Try it
Count every line of the data that includes "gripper". State only the number.

Data segment
*** Begin section ***
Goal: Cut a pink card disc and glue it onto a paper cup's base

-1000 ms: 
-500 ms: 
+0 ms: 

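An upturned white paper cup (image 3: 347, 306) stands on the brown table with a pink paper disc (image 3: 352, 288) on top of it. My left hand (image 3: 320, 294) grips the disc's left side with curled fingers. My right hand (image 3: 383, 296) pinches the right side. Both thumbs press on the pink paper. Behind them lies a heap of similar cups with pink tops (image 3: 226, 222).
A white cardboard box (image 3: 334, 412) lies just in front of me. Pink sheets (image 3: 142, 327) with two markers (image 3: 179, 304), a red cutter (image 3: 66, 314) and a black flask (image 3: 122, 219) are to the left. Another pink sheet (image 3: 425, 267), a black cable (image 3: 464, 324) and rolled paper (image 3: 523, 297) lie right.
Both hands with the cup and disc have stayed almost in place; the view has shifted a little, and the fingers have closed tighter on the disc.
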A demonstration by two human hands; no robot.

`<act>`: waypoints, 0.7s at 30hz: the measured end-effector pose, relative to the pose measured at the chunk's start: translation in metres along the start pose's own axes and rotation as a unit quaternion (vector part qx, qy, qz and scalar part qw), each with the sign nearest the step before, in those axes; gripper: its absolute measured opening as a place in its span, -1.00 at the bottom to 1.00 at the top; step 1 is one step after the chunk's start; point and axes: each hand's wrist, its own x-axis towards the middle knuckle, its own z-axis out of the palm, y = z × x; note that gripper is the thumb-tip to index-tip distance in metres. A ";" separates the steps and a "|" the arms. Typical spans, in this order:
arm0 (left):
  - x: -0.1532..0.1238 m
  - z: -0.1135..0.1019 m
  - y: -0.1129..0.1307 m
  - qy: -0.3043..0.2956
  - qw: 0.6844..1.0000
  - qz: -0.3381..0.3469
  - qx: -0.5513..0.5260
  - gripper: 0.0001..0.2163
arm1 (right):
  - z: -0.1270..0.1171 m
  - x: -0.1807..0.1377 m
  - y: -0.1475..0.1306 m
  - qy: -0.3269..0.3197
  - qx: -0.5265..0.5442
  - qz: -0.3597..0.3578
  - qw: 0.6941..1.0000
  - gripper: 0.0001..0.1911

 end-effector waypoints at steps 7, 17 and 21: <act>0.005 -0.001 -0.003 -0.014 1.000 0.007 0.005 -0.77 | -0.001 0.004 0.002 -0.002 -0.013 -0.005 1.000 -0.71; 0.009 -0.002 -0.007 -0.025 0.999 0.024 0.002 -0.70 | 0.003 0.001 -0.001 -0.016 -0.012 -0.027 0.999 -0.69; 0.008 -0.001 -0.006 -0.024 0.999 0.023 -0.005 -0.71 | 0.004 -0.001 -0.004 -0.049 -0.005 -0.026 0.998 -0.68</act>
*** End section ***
Solution to this task
3